The class_id is the index of image? or the class of network work final layer output?

betterze avatar Jan 28 '20 09:01 betterze

@raghakot This would be immensely helpful. Any updates on this? Thanks!!

mdew192837 avatar Feb 02 '20 17:02 mdew192837

@Hommoner Could you provide a more detailed description of your solution? It seems like some of your code is written in a class, but it's a bit hard to see how to use it in practice.

Thanks!!

mdew192837 avatar Feb 03 '20 00:02 mdew192837

@Hommoner Thank for sharing the code.

Why you define several opt, rather than just use one. opt is the same for every class_id, right? Or you want to keep the opt as init state?
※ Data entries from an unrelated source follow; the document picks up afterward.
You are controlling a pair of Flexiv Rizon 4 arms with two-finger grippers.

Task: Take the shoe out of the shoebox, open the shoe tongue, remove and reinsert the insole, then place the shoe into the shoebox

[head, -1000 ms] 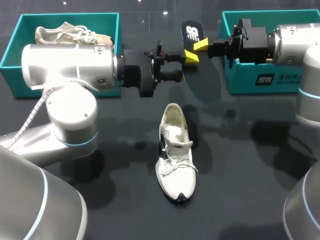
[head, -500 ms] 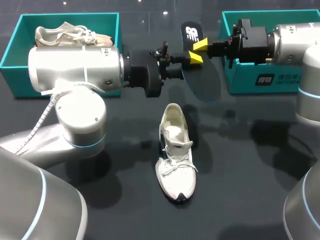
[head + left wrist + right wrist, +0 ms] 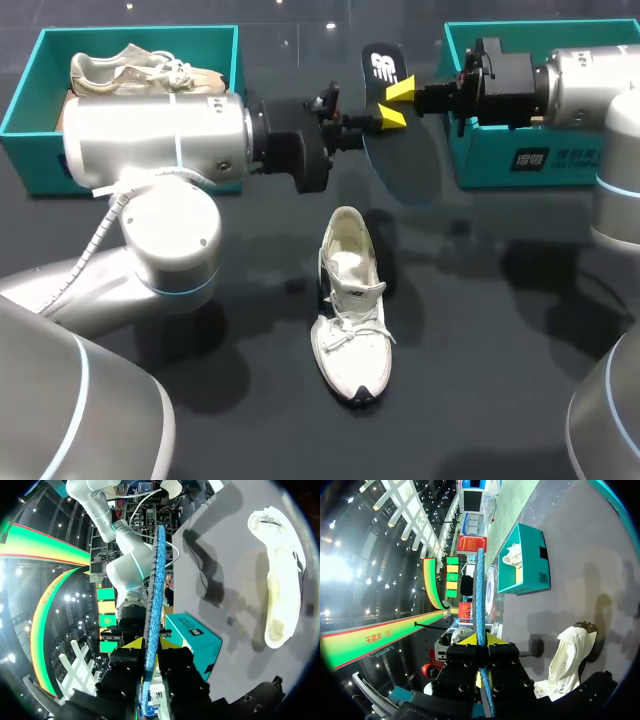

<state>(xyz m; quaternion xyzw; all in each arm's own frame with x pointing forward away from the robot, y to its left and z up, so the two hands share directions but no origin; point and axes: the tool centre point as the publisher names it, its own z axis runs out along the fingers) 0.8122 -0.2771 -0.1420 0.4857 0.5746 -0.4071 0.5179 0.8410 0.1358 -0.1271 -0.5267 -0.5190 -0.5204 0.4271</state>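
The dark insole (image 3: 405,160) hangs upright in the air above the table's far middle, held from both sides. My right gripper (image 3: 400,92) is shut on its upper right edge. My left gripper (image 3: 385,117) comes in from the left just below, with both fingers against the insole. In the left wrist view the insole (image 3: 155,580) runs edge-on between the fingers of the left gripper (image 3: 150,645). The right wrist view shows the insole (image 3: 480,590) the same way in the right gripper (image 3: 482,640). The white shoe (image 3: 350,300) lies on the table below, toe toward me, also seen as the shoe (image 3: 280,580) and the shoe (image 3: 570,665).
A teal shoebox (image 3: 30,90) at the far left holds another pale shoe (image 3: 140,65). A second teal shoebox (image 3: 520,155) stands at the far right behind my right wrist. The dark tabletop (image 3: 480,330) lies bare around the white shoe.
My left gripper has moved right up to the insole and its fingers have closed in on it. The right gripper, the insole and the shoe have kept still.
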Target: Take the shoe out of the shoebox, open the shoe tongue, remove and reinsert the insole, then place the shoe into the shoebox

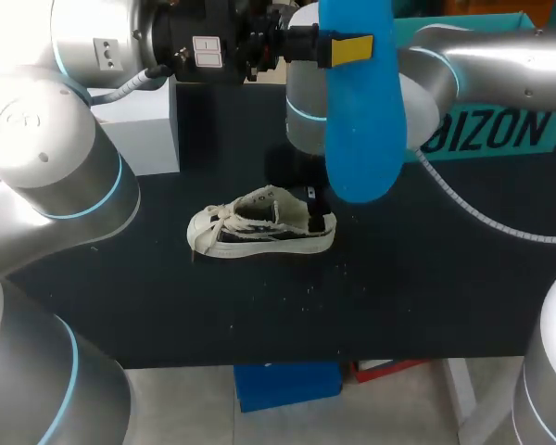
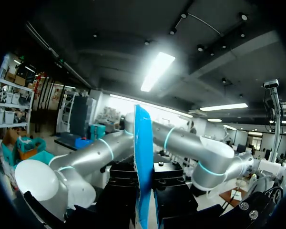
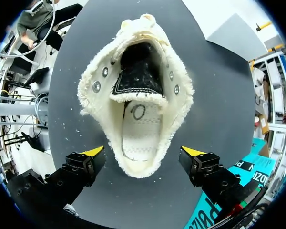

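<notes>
- Aim for the shoe point(image 3: 142, 95), resting on the table point(image 1: 426, 278) with tongue point(image 3: 136, 78) pulled forward and mouth gaping (footbed bare).
- Close the right gripper point(image 3: 143, 152), now open astride the heel, to steady it.
- Lower the blue insole point(image 1: 360, 102), pinched on edge in the left gripper point(image 1: 350, 48) high above, leading end angled toward the toe.
- Slide under the tongue, then press flat before letting go.

Bright overhead light pouring onto a dark table point(image 1: 426, 278).
Ceiling strips point(image 2: 155, 71) blaze white in the left wrist view, the left tool point(image 2: 144, 202) clamping the insole point(image 2: 143, 143) sits in silhouette; pale shoe point(image 3: 138, 90) evenly lit, toe cavity deep in shadow.
</notes>
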Controlling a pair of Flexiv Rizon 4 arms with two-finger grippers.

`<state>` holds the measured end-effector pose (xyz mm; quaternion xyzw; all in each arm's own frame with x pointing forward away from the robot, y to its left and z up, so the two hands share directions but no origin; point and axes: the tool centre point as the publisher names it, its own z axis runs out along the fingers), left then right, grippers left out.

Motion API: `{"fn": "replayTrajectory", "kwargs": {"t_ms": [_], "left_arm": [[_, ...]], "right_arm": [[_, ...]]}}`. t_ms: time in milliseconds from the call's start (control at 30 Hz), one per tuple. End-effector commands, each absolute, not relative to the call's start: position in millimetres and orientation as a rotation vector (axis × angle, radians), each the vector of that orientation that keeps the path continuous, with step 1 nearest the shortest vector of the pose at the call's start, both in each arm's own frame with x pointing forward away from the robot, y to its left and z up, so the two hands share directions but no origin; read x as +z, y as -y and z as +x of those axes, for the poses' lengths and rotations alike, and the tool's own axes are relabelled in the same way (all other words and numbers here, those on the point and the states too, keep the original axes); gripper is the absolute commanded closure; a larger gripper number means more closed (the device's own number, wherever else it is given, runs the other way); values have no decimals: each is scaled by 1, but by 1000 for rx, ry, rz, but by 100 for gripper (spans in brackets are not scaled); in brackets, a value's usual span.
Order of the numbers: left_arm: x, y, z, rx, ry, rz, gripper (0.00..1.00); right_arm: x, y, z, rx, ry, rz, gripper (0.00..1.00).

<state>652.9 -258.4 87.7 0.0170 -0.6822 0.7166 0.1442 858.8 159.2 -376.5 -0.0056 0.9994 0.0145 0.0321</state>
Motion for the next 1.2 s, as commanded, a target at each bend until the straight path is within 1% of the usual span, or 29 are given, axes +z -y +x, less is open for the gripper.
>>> {"fn": "replayTrajectory", "kwargs": {"t_ms": [33,367,600,800,1200], "left_arm": [[88,259,652,2065,1969,51,100],[88,259,652,2065,1969,51,100],[88,259,652,2065,1969,51,100],[88,259,652,2065,1969,51,100],[88,259,652,2065,1969,51,100]], "right_arm": [[-380,-144,860,284,-3065,-25,0],[-375,-148,862,927,-2900,-94,0],[-377,-157,862,1201,-2841,-180,0],[-383,-163,860,1302,-2844,-194,0],[-403,-155,850,1358,-2821,-75,0]]}}
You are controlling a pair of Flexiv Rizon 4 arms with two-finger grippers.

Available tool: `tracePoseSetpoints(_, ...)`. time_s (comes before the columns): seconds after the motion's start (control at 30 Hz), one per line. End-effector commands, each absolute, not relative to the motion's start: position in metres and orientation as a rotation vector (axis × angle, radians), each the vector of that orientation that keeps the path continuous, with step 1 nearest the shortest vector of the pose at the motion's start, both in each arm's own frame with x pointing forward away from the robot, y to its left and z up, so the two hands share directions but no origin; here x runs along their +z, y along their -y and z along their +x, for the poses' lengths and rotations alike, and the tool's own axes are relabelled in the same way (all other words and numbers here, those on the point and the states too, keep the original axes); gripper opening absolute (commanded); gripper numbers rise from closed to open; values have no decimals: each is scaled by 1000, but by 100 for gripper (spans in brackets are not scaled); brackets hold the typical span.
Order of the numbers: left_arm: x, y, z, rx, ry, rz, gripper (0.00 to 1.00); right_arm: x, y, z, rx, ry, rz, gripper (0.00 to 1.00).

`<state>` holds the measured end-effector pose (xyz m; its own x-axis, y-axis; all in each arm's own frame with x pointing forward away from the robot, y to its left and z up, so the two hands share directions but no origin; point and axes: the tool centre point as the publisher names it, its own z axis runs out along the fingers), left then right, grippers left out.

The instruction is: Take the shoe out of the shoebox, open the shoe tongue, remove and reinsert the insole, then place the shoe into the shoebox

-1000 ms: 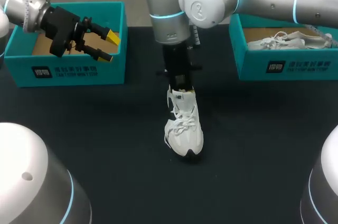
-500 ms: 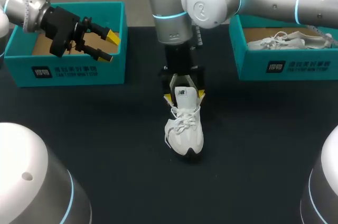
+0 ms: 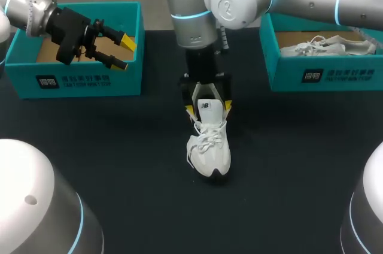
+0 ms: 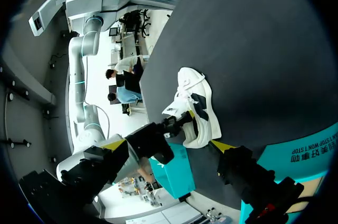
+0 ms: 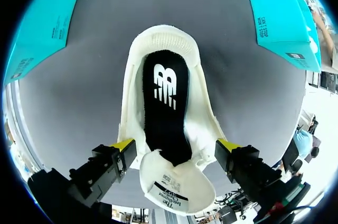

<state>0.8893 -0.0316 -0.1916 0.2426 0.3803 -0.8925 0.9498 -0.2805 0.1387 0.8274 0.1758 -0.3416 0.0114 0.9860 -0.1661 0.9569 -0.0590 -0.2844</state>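
- Shoe (image 3: 208, 149): white, upright on its sole on the black table (image 3: 119, 146), toe toward the robot, outside both boxes.
- Insole (image 5: 163, 97): black, lying flat inside the shoe. Tongue (image 5: 177, 184) is folded forward over the laces, so the opening is exposed.
- Right gripper (image 3: 207, 105): directly above the shoe's heel end. Fingers spread, one yellow tip just beside each flank of the shoe, nothing pinched.
- Left shoebox (image 3: 78, 77): teal, behind and well to the left of the shoe. Only a bare brown floor shows inside.
- Left gripper (image 3: 119, 53): hangs over that box, far from the shoe, fingers apart and empty.
- Right shoebox (image 3: 311, 68): teal, behind and well to the right of the shoe. It holds a second shoe (image 3: 323, 45), white, laces visible.
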Motion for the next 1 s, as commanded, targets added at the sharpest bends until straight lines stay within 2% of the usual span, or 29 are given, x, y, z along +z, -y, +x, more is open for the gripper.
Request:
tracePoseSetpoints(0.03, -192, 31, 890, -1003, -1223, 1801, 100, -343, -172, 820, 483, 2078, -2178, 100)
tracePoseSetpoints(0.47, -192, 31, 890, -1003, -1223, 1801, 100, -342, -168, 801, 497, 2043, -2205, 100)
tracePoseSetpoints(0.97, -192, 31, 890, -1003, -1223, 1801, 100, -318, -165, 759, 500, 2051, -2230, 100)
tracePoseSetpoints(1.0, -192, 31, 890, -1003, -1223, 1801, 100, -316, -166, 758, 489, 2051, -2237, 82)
The class_id is the index of image? or the class of network work final layer output?

several opt should work but I only need to see one layer activation map. init opt once is due to original code "opt = Optimizer(input_tensor, losses, wrt_tensor=penultimate_output, norm_grads=False)" will cause tensorflow graph will add new tensor,but we only need to init this once and use it every time if we don't need to change the layer.

One you init a certain opt you can use class_id to see the activation map for the class_id in this layer, ex: A model for classify cats[calss_id=0] and dogs[calss_id=1], If this image is really a dog and I want to see the activation map result for cats , I can specify calss_id = 1.